International career
- Years: Team / Apps / (Points)
- 1950–1955: Wales / 21 / (0)
- 1950: British Lions / 3 / (0)

= Rex Willis =

British Lions & Wales international rugby union footballer

William Rex Willis (25 October 1924 – 19 January 2000) was a Welsh international rugby union scrum-half who played club rugby for Cardiff and invitational rugby for the Barbarians. He won 21 caps for Wales and was selected to play in the British Lions on the 1950 tour of Australia and New Zealand.

He played the last half-hour of the 1952 Five Nations Championship against Scotland with his jaw broken in several places.

==Rugby career==

===Early career===
Willis was educated in England before boarding at The Cathedral School, Llandaff, and at Pangbourne Nautical College in Berkshire. During WW2 he served in the Royal Navy. He returned to Wales once he was demobilised. He initially joined Cardiff based rugby club Llandaff before later switching to Cardiff RFC. At Cardiff he was the under-study for Welsh captain, Haydn Tanner and would cover his position while Tanner was away on international duties. During this period Willis linked up with fellow Rhondda born Cardiff player, Cliff Morgan, a relationship that would last throughout their club and country careers.

When Tanner retired during the 1949/50 season, Willis was promoted into his position and gained regular first-class rugby. Although ignored for Welsh trials during 1949, the disastrous Five Nations Championship of that year forced the selectors to look for a new half-back partnership.

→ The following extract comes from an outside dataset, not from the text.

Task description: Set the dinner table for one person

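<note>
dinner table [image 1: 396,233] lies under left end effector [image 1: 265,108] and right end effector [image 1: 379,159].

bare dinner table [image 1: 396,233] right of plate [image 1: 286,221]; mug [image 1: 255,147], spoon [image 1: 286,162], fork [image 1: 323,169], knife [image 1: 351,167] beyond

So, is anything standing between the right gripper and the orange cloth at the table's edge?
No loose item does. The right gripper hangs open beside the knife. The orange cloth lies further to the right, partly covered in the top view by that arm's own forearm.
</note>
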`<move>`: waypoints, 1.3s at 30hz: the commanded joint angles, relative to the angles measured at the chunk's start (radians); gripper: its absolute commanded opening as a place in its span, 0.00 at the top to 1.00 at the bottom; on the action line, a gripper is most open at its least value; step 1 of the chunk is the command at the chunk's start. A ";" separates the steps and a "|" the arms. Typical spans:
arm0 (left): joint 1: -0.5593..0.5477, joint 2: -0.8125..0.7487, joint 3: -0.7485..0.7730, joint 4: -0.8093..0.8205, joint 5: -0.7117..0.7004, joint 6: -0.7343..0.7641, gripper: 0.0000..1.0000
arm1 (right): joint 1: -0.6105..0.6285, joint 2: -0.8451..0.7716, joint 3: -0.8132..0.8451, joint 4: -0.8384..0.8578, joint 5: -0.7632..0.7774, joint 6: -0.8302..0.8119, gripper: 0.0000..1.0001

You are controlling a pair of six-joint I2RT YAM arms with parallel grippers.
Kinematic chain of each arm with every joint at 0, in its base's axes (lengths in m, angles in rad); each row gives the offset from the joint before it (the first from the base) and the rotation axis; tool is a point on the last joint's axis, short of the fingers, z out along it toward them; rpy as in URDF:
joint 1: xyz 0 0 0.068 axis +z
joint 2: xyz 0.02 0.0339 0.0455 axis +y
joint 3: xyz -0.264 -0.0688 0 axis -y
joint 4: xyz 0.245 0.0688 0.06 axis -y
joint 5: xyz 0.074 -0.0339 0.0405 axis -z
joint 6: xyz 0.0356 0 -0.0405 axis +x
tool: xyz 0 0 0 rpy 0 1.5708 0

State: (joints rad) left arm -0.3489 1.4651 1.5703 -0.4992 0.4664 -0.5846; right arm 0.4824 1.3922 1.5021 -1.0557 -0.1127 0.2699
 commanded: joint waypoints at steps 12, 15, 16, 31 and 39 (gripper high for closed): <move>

Willis was chosen alongside team mate Billy Cleaver to face England at Twickenham in the opening game of the 1950 Championship in front of the largest crowd ever seen to date at the stadium. Willis had an excellent match, releasing Cleaver, who in turn controlled the match which saw Wales win the game. In the next game against Scotland, Willis protected Cleaver from the Scottish back row which resulted in Cleaver scoring a drop goal. With tries from Thomas and Ken Jones Wales ran in easy winners after subduing the Scottish pack in the first half of the game. Willis kept his place for the next game in a narrow win against Ireland, which saw Wales lift the Triple Crown, and in the final game, victory over France resulted in the first Grand Slam for Wales since 1911.

===British Lions===
After his performance during the Championship, Willis, along with Cardiff backs Cleaver, Jones, Williams and Matthews, was chosen for the British Lions in their 1950 tour of Australia and New Zealand. Unfortunately for Willis, the excellent Rimmer and Black were also on the tour and were picked ahead of Willis. The tactical spoiling of the All Blacks was too much for the smaller scrum-halves, and Willis was drafted in for the Fourth Test at Auckland, and retained his place for the final two tests in Australia.

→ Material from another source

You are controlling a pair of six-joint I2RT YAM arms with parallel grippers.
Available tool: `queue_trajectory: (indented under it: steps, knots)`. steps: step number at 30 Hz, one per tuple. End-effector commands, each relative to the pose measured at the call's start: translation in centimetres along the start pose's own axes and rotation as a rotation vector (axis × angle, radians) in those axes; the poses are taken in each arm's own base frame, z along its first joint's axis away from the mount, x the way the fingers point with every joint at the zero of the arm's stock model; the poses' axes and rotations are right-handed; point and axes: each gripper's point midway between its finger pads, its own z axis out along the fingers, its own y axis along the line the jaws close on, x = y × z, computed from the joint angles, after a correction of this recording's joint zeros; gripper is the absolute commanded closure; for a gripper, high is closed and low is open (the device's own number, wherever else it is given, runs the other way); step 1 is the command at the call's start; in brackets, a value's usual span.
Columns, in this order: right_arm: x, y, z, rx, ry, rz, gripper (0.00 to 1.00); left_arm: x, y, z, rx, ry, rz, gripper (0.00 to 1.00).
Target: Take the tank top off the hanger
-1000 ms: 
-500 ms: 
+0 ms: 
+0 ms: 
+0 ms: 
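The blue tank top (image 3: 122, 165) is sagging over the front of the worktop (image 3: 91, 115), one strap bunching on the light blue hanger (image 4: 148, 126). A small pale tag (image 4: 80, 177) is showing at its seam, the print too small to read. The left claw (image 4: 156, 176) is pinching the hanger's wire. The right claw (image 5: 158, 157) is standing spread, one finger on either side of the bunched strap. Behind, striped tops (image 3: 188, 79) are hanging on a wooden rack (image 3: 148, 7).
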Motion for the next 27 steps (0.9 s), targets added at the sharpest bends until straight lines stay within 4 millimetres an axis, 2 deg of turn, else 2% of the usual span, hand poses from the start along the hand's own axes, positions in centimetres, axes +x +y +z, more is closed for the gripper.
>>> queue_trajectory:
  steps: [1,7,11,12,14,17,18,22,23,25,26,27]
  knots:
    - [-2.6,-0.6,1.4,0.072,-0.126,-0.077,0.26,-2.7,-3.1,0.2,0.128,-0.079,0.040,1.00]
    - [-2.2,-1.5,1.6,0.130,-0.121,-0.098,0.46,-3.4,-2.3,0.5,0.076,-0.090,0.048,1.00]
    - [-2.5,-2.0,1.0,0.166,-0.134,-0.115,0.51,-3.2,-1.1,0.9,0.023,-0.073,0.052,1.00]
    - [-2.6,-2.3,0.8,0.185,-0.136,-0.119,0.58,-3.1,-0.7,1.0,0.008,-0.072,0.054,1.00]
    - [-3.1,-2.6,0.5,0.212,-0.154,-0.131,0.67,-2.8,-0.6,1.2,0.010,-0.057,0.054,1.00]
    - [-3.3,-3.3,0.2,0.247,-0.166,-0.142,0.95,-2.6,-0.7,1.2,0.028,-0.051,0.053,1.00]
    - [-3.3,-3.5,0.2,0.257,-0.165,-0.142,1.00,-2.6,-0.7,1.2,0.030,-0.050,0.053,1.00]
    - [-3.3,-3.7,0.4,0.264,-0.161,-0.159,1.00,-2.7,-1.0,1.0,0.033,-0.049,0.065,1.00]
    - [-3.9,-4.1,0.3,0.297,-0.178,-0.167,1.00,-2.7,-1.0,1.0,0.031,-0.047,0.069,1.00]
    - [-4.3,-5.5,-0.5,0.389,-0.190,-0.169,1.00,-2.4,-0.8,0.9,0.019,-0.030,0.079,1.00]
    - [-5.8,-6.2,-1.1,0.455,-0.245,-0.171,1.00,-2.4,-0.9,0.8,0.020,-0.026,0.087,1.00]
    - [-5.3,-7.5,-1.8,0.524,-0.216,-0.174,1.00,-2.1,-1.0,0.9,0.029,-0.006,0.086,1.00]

Willis was back for all four matches in the 1951 Five Nations Championship again under the captaincy of John Gwilliam, who had led the team to their Grand Slam victory the previous year. Willis was now partnered with Cliff Morgan at Cardiff, but with Wales he linked up with Glyn Davies. Morale was high after a one sided affair in their opening game against England, but Willis experienced his first loss with Wales when the team was beaten 19–0 by an inexperienced Scottish team. Despite the loss the Welsh selectors kept faith with the players for the next match, dropping only one player, Willis's partner, Davies. This allowed the introduction of Morgan, who gained his first cap in a three all draw with Ireland.

===Against South Africa and New Zealand===
Towards the end on 1951, Willis faced the touring South African's in three games. The first was for Cardiff in October, when at the Cardiff Arms Park, his club team lost by a single point. Willis faced the same team two months later when he was selected to represent Wales against the tourists. It was a game Wales should have won, but the backs, and specifically Cliff Morgan played a poor kicking game that wasted excellent work by the Welsh pack. In his last game against South Africa, Willis was chosen for the invitational Barbarians team in the final match of the tour and for the third time Willis found himself on the losing side.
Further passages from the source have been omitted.